= George Steel (musician) =

George Steel is a musician living in New York City. He has worked in New York and around the world for 25 years as a conductor, composer, producer, singer, pianist, musicologist, and teacher. In January 2018, he was appointed Abrams Curator of Music at the Isabella Stewart Gardner Museum.

Steel is founder and conductor of two groups, the Vox Vocal Ensemble and the Gotham City Orchestra. Some of his notable concerts include Stravinsky's orchestral music at the Park Avenue Armory, Bach's B Minor Mass in New York and at Caramoor, Morton Feldman's Rothko Chapel in a live radio broadcast, "Treasures of the Sarum Rite" with the Trinity Church choir, and an all-John Zorn program in Helsinki with the Avanti! Orchestra.

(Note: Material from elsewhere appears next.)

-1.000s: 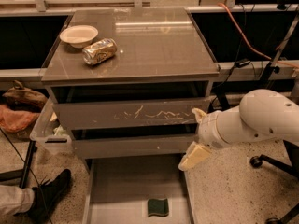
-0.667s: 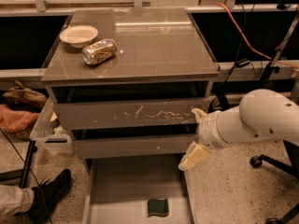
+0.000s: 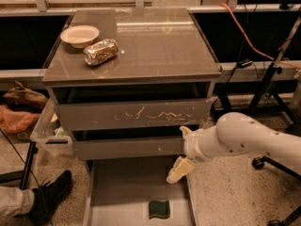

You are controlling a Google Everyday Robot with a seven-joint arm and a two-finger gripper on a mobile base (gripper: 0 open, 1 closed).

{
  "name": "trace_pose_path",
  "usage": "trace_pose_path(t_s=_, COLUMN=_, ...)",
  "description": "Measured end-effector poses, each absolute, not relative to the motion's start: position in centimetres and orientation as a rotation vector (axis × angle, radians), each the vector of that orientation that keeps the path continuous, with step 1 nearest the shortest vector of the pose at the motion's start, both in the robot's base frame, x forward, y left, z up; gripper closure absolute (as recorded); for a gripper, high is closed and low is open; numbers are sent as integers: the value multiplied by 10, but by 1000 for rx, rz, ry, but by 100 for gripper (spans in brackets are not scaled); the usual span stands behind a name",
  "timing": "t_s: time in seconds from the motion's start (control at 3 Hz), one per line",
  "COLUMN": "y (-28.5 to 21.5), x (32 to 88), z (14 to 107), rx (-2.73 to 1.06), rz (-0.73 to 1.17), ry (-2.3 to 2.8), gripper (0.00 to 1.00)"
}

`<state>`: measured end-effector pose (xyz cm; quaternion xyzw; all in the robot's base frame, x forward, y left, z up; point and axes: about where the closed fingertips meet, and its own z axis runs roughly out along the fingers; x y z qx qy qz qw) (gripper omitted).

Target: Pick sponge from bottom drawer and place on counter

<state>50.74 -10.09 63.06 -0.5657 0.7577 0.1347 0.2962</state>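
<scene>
The sponge (image 3: 159, 209), its dark green face up, lies flat near the front of the pulled-out bottom drawer (image 3: 120, 189). My gripper (image 3: 183, 150) hangs at the drawer's right rail, above and slightly right of the sponge, just in front of the middle drawer face. It is open, with one cream finger high and the other low, and holds nothing. The glossy grey-brown counter (image 3: 150, 46) tops the cabinet.
A crushed gold can (image 3: 99, 52) and a cream bowl (image 3: 80, 35) sit on the counter's left rear. A white bin (image 3: 49, 136) hangs at the cabinet's left. A person's black shoe (image 3: 51, 200) rests beside the drawer. A chair base (image 3: 277, 168) stands on the right.
My arm has swung left and slightly down, bringing the gripper over the bottom drawer's right edge, closer to the sponge. The sponge has not moved.
</scene>
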Motion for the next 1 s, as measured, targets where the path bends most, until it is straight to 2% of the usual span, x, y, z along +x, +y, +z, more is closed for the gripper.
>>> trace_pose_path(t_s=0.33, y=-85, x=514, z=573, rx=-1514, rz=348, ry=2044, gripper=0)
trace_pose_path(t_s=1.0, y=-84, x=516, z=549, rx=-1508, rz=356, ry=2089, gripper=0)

Steel is active as a composer of both concert music and musical theater. In 2016, for his work as a composer/lyricist, he received the BMI Jerry Harrington Award "for outstanding creative achievement in musical theater". His commissioned concert work The Three Kings received its premiere in the rotunda of the Guggenheim Museum in 2012. The New York Times called it "a raucous dance party, complete with percussion outbursts and syncopated brass rhythms."

From 2009 to 2013, Steel served as General Manager and Artistic Director of the New York City Opera. There, he oversaw new productions of Don Giovanni, Così fan tutte, Leonard Bernstein's A Quiet Place (in its New York premiere), and an evening of monodramas (including works by Zorn and Feldman in their New York stage premieres) directed by Michael Counts. Steel's tenure also saw revivals of Chabrier's L'Etoile, Weisgall's Esther, and Madama Butterfly.

From 1997 to 2008, Steel was executive director of Miller Theatre, the performing-arts venue of Columbia University. In the 2004-05 season, he received the ASCAP-Chamber Music America (CMA) Award for Adventurous Programming of Contemporary Music. He received the 2003 Trailblazer Award from the American Music Center, the 2003 ASCAP Concert Music Award, and the 2001-02 ASCAP-CMA Award for Adventurous Programming. New York Magazine named Steel one of the most influential people in New York in its 2006 "Influentials" issue, and recognized his programming in its 2005 "Cultural Elite" issue, listing Miller Theatre as having the "Best Music Programming before 1800 or after 1990" and the "Best Night at the Ballet."

Before his decade at Miller Theater, Steel worked as Managing Producer of the Tisch Center for the Arts at the 92nd Street Y under Michael Barrett. In 2008, he was appointed general manager of the Dallas Opera, a post he held for only three months before leaving to take the helm of the struggling New York City Opera.

As an advocate for new music, Steel has commissioned dozens of new works from composers including Zorn, Peter Lieberson, Sebastian Currier, Julia Wolfe, Marc-André Dalbavie, Anthony Davis, Gerald Barry, Benedict Mason, and Benet Casablancas. An advocate for early music, he has created or commissioned dozens of editions of early music, including publishing the complete works of Robert Parsons on a website, which has led to a wave of performances and recordings.

Steel was a founding member of FACE, the French-American Cultural Exchange, a member of the Young Leaders Forum of the National Committee on US-China Relations, and the chair the Music Panel of the New York State Council on the Arts. He has lectured widely, including at the Aspen Music Festival, the Eastman School of Music, the Operahögskolans in Stockholm, Yale College, and classes at Columbia University as adjunct professor of music.

Steel's first job in New York was as a teacher at St. Augustine School of the Arts, a Catholic elementary school that had recently instituted an arts curriculum. The school was acclaimed for its work and was the subject of an award-winning documentary film.

Steel received his earliest musical training in the Choir of Men and Boys at Washington National Cathedral, where he was a treble and later a countertenor. He continued to perform as a countertenor for a decade. His last regular employment as a singer was at Saint Thomas Church Fifth Avenue in New York.